Problem to solve:
Everything in the listing below needs to be retyped exactly.
= = =
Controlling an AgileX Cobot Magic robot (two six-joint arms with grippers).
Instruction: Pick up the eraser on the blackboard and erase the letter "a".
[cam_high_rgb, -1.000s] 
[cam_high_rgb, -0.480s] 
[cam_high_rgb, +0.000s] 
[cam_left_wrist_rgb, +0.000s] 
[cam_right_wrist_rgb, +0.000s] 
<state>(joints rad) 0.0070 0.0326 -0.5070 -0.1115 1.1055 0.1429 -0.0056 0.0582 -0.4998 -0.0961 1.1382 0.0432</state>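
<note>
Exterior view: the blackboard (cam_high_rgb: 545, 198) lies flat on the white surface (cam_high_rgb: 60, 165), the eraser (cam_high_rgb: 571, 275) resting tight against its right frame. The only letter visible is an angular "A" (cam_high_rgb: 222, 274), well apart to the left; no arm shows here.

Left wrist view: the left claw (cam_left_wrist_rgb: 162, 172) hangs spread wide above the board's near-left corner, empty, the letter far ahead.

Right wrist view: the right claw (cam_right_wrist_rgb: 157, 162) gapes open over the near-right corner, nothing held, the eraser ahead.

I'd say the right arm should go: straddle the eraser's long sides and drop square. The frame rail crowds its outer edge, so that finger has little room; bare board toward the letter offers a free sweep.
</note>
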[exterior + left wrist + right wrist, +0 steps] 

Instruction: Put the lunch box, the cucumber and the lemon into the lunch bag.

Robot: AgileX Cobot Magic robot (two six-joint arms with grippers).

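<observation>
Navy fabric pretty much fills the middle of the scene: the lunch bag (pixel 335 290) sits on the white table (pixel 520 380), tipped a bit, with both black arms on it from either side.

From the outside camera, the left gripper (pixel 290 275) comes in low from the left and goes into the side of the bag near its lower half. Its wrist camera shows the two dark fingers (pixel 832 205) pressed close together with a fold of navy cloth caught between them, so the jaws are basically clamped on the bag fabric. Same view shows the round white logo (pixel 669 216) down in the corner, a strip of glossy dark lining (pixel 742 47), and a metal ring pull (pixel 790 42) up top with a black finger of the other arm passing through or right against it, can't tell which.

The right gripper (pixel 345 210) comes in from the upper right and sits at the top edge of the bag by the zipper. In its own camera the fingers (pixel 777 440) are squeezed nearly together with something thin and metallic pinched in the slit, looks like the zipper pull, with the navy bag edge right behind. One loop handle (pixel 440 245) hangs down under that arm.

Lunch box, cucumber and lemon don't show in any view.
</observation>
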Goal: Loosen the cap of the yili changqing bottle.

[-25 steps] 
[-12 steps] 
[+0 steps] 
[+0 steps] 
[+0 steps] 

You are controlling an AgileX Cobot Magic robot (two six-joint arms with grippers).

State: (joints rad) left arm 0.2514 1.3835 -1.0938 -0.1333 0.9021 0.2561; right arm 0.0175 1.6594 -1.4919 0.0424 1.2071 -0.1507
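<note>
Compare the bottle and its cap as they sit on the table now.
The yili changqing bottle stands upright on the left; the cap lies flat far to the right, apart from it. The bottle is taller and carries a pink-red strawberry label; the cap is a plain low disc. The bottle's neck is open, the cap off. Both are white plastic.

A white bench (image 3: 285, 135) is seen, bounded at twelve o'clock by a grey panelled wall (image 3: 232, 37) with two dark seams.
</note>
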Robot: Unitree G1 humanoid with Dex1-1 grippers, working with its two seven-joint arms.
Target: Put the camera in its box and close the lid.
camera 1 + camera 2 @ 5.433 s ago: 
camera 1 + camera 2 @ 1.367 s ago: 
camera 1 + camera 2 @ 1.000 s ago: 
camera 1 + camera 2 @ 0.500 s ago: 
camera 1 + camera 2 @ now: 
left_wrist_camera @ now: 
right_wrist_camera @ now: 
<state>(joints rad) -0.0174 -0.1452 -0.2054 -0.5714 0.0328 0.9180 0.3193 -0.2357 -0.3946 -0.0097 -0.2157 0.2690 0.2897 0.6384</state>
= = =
Answer section:
Controlling an AgileX Cobot Magic robot (two six-joint arms with grippers).
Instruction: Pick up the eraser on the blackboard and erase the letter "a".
[cam_high_rgb, -1.000s] 
[cam_high_rgb, -0.480s] 
[cam_high_rgb, +0.000s] 
[cam_left_wrist_rgb, +0.000s] 
[cam_right_wrist_rgb, +0.000s] 
<state>(joints rad) 0.0070 0.0326 -0.5070 -0.1115 1.1055 0.1429 -0.0056 0.0582 -0.4998 -0.0961 1.1382 0.0432</state>
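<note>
Exterior view: the blackboard (cam_high_rgb: 545, 198) lies flat on the white surface (cam_high_rgb: 60, 165), the eraser (cam_high_rgb: 571, 275) resting tight against its right frame. The only letter visible is an angular "A" (cam_high_rgb: 222, 274), well apart to the left; no arm shows here.

Left wrist view: the left claw (cam_left_wrist_rgb: 162, 172) hangs spread wide above the board's near-left corner, empty, the letter far ahead.

Right wrist view: the right claw (cam_right_wrist_rgb: 157, 162) gapes open over the near-right corner, nothing held, the eraser ahead.

I'd say the right arm should go: straddle the eraser's long sides and drop square. The frame rail crowds its outer edge, so that finger has little room; bare board toward the letter offers a free sweep.
</note>
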[exterior + left wrist + right wrist, +0 steps] 

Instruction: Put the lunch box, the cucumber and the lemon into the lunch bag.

Robot: AgileX Cobot Magic robot (two six-joint arms with grippers).

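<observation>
Navy fabric pretty much fills the middle of the scene: the lunch bag (pixel 335 290) sits on the white table (pixel 520 380), tipped a bit, with both black arms on it from either side.

From the outside camera, the left gripper (pixel 290 275) comes in low from the left and goes into the side of the bag near its lower half. Its wrist camera shows the two dark fingers (pixel 832 205) pressed close together with a fold of navy cloth caught between them, so the jaws are basically clamped on the bag fabric. Same view shows the round white logo (pixel 669 216) down in the corner, a strip of glossy dark lining (pixel 742 47), and a metal ring pull (pixel 790 42) up top with a black finger of the other arm passing through or right against it, can't tell which.

The right gripper (pixel 345 210) comes in from the upper right and sits at the top edge of the bag by the zipper. In its own camera the fingers (pixel 777 440) are squeezed nearly together with something thin and metallic pinched in the slit, looks like the zipper pull, with the navy bag edge right behind. One loop handle (pixel 440 245) hangs down under that arm.

Lunch box, cucumber and lemon don't show in any view.
</observation>
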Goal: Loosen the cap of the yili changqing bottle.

[-25 steps] 
[-12 steps] 
[+0 steps] 
[+0 steps] 
[+0 steps] 

You are controlling an AgileX Cobot Magic robot (two six-joint arms with grippers).

State: (joints rad) left arm 0.2514 1.3835 -1.0938 -0.1333 0.9021 0.2561; right arm 0.0175 1.6594 -1.4919 0.0424 1.2071 -0.1507
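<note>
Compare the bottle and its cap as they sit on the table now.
The yili changqing bottle stands upright on the left; the cap lies flat far to the right, apart from it. The bottle is taller and carries a pink-red strawberry label; the cap is a plain low disc. The bottle's neck is open, the cap off. Both are white plastic.

A white bench (image 3: 285, 135) is seen, bounded at twelve o'clock by a grey panelled wall (image 3: 232, 37) with two dark seams.
</note>
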Robot: Unitree G1 humanoid with Dex1-1 grippers, working with its two seven-joint arms.
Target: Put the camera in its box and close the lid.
camera 1 + camera 2 @ 5.433 s ago: 
camera 1 + camera 2 @ 1.367 s ago: 
camera 1 + camera 2 @ 1.000 s ago: 
camera 1 + camera 2 @ 0.500 s ago: 
camera 1 + camera 2 @ now: 
left_wrist_camera @ now: 
right_wrist_camera @ now: 
<state>(joints rad) -0.0174 -0.1452 -0.2054 -0.5714 0.0328 0.9180 0.3193 -0.2357 -0.3946 -0.0097 -0.2157 0.2690 0.2897 0.6384</state>

This exercise is now done.